People don’t immediately think of printers as being computers, but just as cellphones have evolved to become smartphones, your fleet are intelligent endpoints that must be part of your cyber security strategy.
In fact, your printer is one of five of the most vulnerable endpoints in any organization, and hacking unsecured endpoints are a US$6 billion annual industry that’s continuing to grow. Because most printers today are multi-function devices with onboard storage and part of your office network, they become a gateway to mission critical systems and information that can be exploited with malware by threat actors.
Many organizations don’t even think about printers as part of their overall security strategy, which is one reason there’s value in recruiting a managed print services partner to take responsibility for your fleet because they offer more than just printer repair on demand. Otherwise, your printers may start misbehaving—at the very least, inconveniencing your users, but at the very worst, threatening the very existence of your business.,
It’s all fun and games until data is breached
In the days of fax machines, it wasn’t uncommon for people to send out humorous pranks. Today’s networked printers are also frequently the target of funny hacks, but they can go well beyond a joke.
A couple of years ago, one hacker infiltrated 150,000 printers around the world with a script that searched for open printer ports and executed a bogus test page with the message “Your printer has been owned.”
But it’s not just pranksters targeting your printers. Threat actors are using these unsecured endpoints to spew out ads and random documents no one your company wants—your fleet of printers unwittingly becomes someone else’s advertising platform. And there’s more going on than just silly sheets of paper being wasted.
Don’t get distracted by printer pranks
If someone hijacked your laptop or smartphone to display an ad, you’d be alarmed. That’s why no matter how funny the meme is when it shoots out of the printer tray, you need to assume your business is being threatened.

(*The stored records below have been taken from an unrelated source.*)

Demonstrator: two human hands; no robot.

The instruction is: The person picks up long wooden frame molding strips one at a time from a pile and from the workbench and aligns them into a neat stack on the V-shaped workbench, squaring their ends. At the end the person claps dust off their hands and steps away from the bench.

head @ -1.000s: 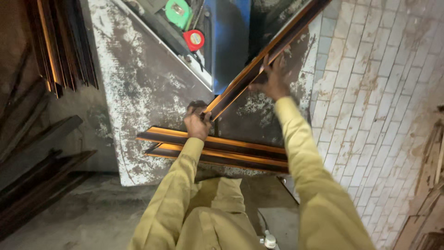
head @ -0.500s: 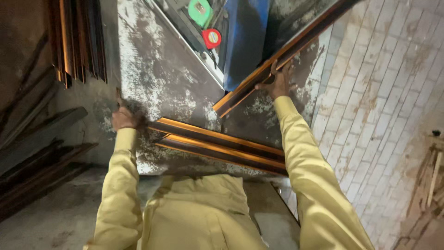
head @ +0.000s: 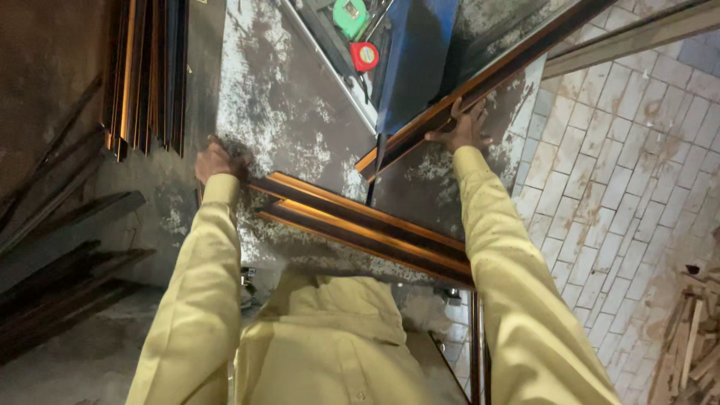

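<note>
Left hand [head: 213,159] moved from the raised bar [head: 480,86] to the flat bars' [head: 360,225] left end, fingers closed on it, right hand [head: 463,129] still open-palmed against raised bar, long axis running up-right over the surface [head: 285,112].

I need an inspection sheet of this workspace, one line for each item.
Surface: worn grey worktable, paint flaked.
Job's things: two brown-orange profiles lying flat side by side; long profile running diagonally.
Clutter: green tape measure, red tape measure.
Grippers: left hand at the flat profiles' far end; right hand resting on the long profile.
Cables: nothing seen.
Surroundings: stacked profiles at left, tiled floor, wood scraps.
</note>
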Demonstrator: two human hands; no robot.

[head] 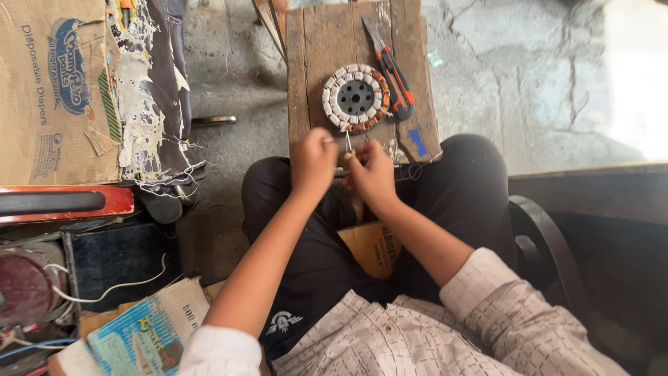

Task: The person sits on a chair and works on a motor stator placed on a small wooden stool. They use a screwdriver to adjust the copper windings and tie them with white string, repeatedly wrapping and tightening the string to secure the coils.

Your printer is an endpoint device, just like any desktop or laptop computer, router, tablet or smartphone, but threat actors are hoping you don’t realize your printers are the perfect jumping off point by remotely accessing them as means to get into your office network.
While users are chuckling at printed memes or swearing at failed print jobs, hackers are moving laterally to improve their levels of access to more mission critical systems and data. In fact, the most nefarious hackers won’t even bother with the printers themselves. They’ll quietly poke around your network until gain the necessary permissions to do serious damage, either by stealing sensitive data they can sell to others or holding it ransom from you.

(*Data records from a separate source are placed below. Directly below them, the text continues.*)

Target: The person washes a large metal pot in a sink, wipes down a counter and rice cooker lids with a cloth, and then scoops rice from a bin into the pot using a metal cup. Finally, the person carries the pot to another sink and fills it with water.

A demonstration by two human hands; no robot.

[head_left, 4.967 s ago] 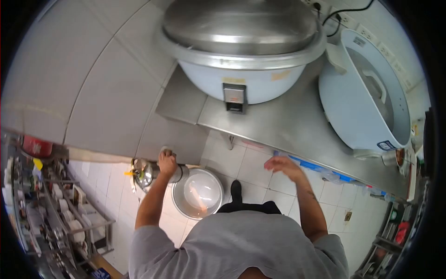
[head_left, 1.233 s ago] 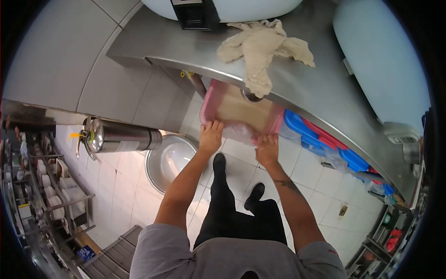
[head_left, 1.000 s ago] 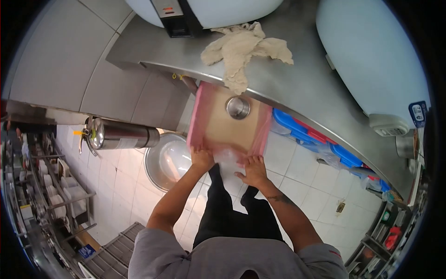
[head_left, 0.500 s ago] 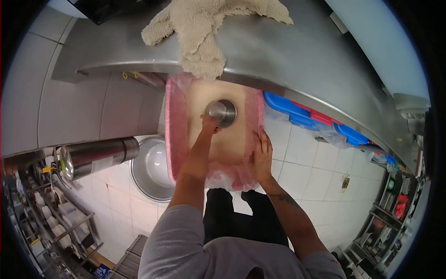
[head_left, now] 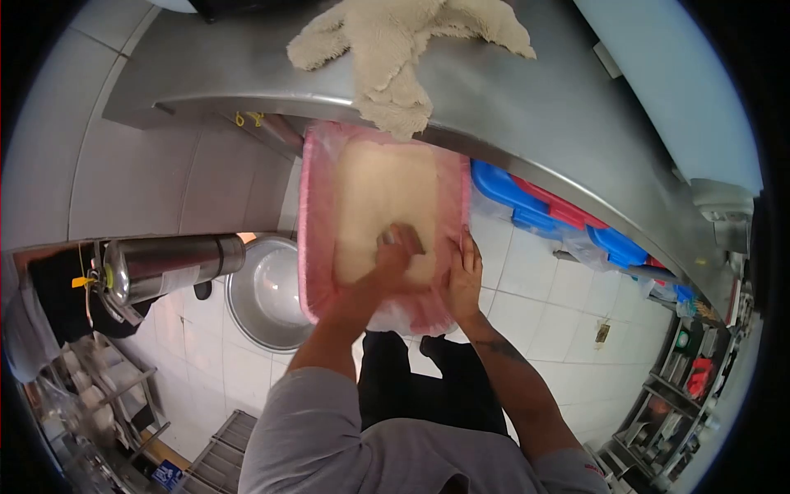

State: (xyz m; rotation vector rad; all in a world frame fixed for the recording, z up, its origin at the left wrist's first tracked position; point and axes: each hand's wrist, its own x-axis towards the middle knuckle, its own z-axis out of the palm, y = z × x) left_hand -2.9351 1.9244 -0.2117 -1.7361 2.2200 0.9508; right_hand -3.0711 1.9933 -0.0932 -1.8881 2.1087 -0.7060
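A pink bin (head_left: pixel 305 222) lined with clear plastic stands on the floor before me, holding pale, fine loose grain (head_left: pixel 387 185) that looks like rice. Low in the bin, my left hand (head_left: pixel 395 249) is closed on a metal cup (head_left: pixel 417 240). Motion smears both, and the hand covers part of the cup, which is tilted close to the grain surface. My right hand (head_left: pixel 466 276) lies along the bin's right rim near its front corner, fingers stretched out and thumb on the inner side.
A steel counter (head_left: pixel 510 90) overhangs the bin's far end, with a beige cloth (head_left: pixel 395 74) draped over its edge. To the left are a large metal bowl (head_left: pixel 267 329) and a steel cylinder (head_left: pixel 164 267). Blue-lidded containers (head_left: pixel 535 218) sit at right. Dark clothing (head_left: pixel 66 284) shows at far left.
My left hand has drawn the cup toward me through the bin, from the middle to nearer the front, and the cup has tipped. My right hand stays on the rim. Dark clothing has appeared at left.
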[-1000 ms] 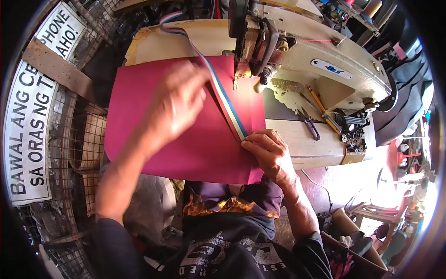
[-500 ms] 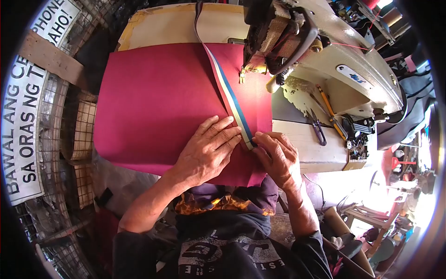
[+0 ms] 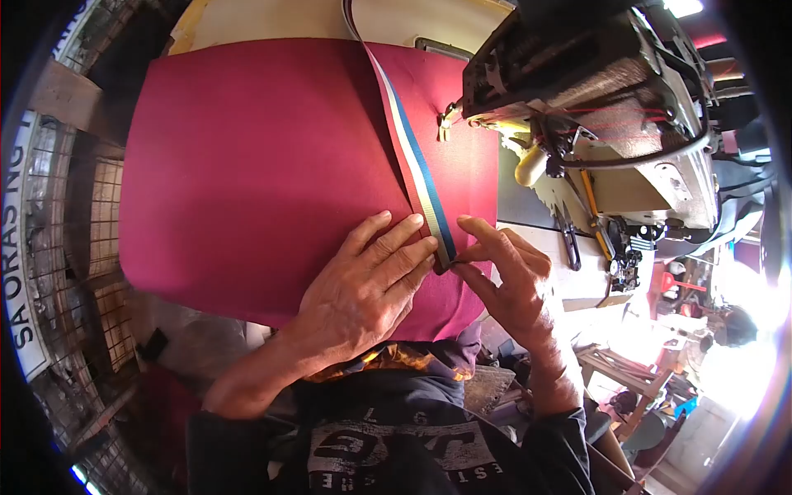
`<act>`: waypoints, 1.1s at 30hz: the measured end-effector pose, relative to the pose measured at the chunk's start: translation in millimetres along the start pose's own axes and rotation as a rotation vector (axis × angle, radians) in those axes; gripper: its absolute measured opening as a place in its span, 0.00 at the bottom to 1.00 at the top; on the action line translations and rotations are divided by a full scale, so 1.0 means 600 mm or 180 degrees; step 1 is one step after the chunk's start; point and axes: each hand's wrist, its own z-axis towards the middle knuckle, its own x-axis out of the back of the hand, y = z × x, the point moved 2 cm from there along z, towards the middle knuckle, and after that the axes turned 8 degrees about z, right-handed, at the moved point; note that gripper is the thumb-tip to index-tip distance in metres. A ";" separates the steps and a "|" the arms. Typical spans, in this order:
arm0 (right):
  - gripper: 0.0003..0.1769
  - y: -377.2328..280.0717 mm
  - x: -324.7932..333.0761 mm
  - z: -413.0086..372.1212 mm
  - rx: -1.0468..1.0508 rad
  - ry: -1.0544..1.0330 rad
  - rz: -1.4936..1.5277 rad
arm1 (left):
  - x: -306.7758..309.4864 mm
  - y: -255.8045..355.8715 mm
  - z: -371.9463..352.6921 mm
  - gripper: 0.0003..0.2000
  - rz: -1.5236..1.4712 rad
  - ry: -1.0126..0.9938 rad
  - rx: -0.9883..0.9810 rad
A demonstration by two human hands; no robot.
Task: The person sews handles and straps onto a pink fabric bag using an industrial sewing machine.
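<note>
A striped ribbon (image 3: 425, 177) in red, pale yellow-white and blue runs slantwise over a maroon sheet of fabric (image 3: 247, 165). My left hand (image 3: 359, 280) lies flat on the sheet, its fingertips against the ribbon's left edge near the lower end. At that end, on the other side, is my right hand (image 3: 520, 276). Its thumb tip is by the ribbon's corner and the forefinger is raised apart from it, with nothing visible between them. Upward, the ribbon continues past the sheet's far edge.
A sewing machine (image 3: 594, 99) stands at the upper right, its presser foot (image 3: 446, 124) over the sheet's right part. Dark-handled scissors (image 3: 569, 239) and an orange cutter (image 3: 596, 210) lie on the machine bed. Wire mesh (image 3: 70, 214) with a sign rises at the left.
My right forefinger has lifted away from the thumb, opening the pinch at the ribbon's end. My left hand stays flat by the ribbon. The camera view has shifted, with the machine appearing farther right.
</note>
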 end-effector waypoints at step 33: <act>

Recruit a printer cyber security expert
By the time you realize your printers may been compromised, it may be too late to prevent the damage to your business and reputation. It’s gone beyond just a printer repair job.

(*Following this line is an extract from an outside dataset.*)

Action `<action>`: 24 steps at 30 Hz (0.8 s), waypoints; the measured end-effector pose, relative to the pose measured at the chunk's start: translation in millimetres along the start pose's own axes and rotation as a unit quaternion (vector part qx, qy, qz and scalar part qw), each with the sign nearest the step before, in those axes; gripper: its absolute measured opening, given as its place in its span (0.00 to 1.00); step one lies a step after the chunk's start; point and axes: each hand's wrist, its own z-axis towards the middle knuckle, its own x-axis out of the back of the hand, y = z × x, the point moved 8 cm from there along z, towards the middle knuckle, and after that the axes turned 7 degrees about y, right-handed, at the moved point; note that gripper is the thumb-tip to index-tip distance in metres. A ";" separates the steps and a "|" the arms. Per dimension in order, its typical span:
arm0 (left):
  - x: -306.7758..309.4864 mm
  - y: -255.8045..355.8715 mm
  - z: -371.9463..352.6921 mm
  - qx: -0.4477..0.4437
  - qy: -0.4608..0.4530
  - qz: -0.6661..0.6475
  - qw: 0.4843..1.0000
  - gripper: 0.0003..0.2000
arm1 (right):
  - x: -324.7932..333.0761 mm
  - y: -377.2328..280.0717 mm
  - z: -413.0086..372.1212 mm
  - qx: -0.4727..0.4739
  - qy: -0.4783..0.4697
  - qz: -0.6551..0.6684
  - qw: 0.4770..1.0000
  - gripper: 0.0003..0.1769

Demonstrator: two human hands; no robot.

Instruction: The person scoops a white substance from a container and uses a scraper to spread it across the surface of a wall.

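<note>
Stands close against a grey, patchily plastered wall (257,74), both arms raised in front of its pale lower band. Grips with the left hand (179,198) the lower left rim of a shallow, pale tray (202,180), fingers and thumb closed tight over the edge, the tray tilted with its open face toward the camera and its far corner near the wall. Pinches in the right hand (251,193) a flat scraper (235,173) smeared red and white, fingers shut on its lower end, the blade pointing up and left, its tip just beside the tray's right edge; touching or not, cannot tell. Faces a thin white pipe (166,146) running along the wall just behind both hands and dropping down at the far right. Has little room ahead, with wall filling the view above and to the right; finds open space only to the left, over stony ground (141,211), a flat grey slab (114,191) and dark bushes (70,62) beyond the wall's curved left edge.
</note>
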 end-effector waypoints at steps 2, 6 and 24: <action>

The good news is like any endpoint, there are checklists and best practices to ensure printer security, and thereby prevent them from becoming a means for exploitation. By following the protocols for any printers connected to the internet, they can’t be remotely accessed and open an unwanted doorway into your business.
Just like all the other endpoints in your organization, your printer fleet must be audited and secured as part of a cyber security strategy, so consider looking to a managed print services partner that’s aligned with an experienced IT service provider and can do more than just printer repair.